Come ha fatto ieri Renzi, quando ha detto “Per ora corriamo da soli”?
Esattamente.
Andiamo avanti: quota maggioritaria e partiti centristi.
La galassia dei partiti di centro, anche se si alleassero tra di loro, il che, ritengo, è poco realistico, sarebbe comunque poco significativa. La loro area, anche se dovesse raggiungere il 20%, non sarebbe in grado di conquistare un solo seggio uninominale, salvo nel caso di un’abnorme concentrazione territoriale del consenso di quest’area.

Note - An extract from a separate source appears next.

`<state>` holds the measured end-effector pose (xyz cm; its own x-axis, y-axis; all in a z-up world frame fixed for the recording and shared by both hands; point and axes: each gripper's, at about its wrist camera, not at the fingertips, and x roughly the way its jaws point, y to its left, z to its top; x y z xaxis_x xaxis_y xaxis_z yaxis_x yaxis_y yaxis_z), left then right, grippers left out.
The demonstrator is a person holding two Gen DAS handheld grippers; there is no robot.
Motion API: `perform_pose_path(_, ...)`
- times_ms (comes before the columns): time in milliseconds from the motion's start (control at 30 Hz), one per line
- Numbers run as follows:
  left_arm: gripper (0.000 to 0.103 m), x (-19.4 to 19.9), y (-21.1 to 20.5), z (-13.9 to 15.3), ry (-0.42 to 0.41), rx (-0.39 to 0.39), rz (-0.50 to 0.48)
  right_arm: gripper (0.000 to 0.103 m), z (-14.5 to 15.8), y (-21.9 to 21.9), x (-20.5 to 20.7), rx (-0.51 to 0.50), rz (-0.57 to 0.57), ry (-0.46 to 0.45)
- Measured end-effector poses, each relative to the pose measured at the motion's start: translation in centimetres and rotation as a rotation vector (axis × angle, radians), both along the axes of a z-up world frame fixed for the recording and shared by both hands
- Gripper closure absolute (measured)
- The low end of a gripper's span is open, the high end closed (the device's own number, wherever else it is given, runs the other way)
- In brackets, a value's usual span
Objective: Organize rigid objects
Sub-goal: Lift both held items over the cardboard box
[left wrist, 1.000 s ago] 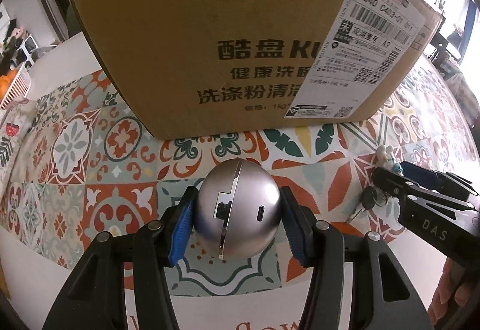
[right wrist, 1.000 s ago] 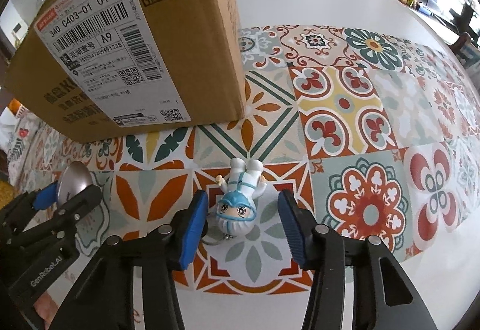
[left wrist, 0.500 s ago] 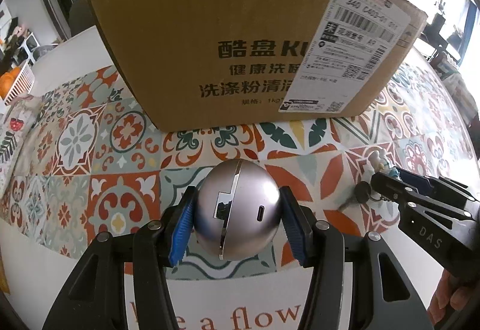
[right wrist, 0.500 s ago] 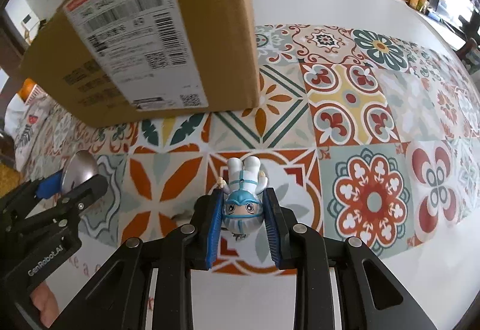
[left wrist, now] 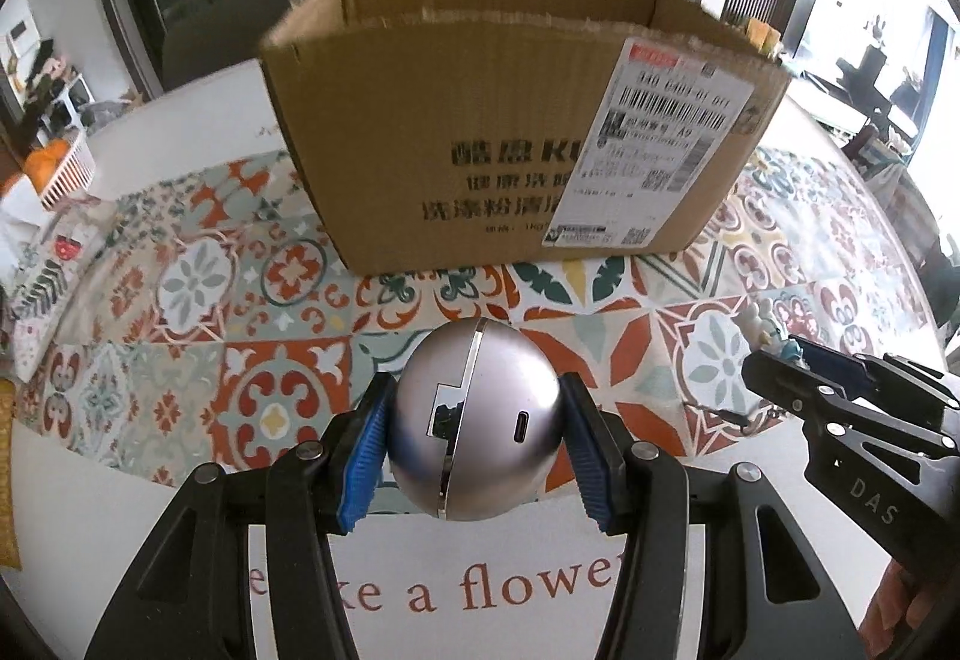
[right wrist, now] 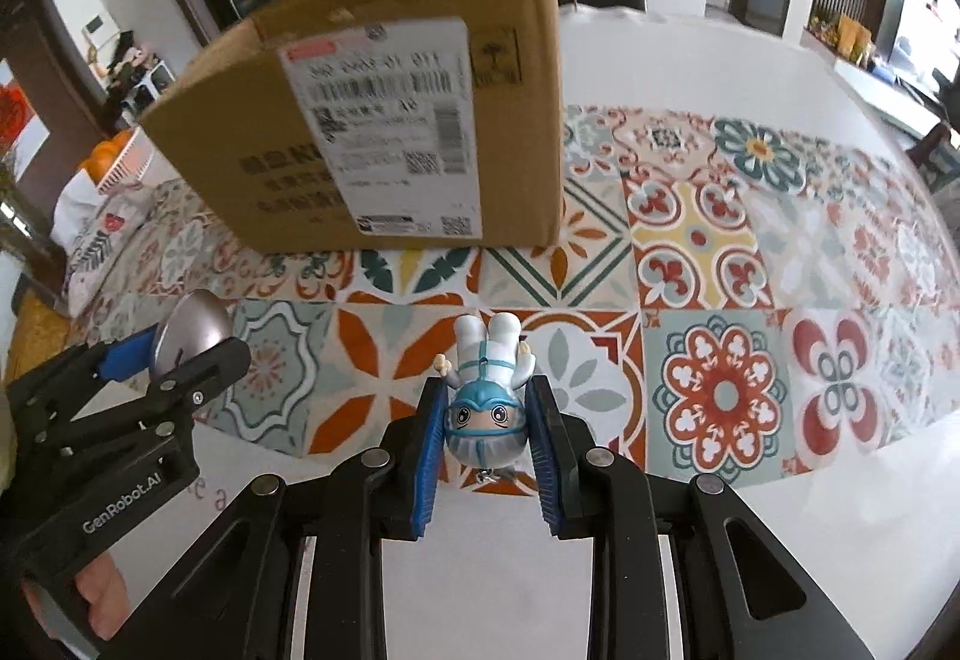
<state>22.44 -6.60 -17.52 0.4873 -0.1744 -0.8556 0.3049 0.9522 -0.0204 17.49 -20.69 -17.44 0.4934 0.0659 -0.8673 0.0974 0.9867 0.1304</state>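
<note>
Left tongs [left wrist: 474, 441] clamped on silver ball [left wrist: 474, 420], raised over patterned tabletop [left wrist: 180, 336] in front of open cardboard box [left wrist: 468, 168]; right tongs [right wrist: 487, 435] gripping astronaut figurine [right wrist: 487, 408] by its helmet, feet pointing toward box, keyring dangling beneath

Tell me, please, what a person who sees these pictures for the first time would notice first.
First, the shiny silver ball, clamped between the blue pads of the left gripper in the near middle of the left wrist view. Behind it, an open cardboard box with a white shipping label stands on the bright patterned tablecloth. The right gripper holds a small toy figure in blue and white by its head.
</note>
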Motion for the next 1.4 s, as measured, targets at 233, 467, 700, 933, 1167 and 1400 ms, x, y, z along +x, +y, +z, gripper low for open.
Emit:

Quota maggioritaria rispetto a Pd e M5s?
La galassia di centro ha bisogno di almeno un partito pivot che consenta di sostenere la sfida in modo vincente. Ed è questo il caso più del Pd che non del M5s, in quanto il presunto consenso dei dem è l’unico che consentirebbe di contrastare l’area del centrodestra coalizzato.
Non servirebbero anche i voti del M5s?
Sì, ma la praticabilità di un’alleanza così ampia è alquanto scarsa; e se il M5s viene escluso dall’alleanza, per via della caduta del Governo Draghi, è sì punito, ma la punizione somiglierebbe tanto ad una autoflagellazione per il Pd e i suoi alleati, perché per il consenso che gli resta, che non è trascurabile, il M5s potrebbe fare tanto la differenza nella quota maggioritaria.
Ma allora, se le cose stanno così…
Non è da escludere che il calcolo elettorale possa, alla fine, anche indurre a perdonare colpe recenti e meno recenti.
In sintesi, professore, cosa c’è di certo?
Anche se sono possibili delle sorprese, si può senz’altro dire che l’attuale sistema elettorale non è nato per ridurre la frammentazione politica e neppure per favorire la formazione di una maggioranza di governo stabile e duratura.
Quindi?
Possiamo immaginare che dopo il voto del 25 settembre si manterranno perfettamente vivi tutti i difetti del sistema politico attuale e questo avrà ripercussioni tanto a destra quanto a sinistra, e anche rispetto a questa nuova area di centro. Sempre ammesso che alla fine essa si affermi in misura minimamente significativa.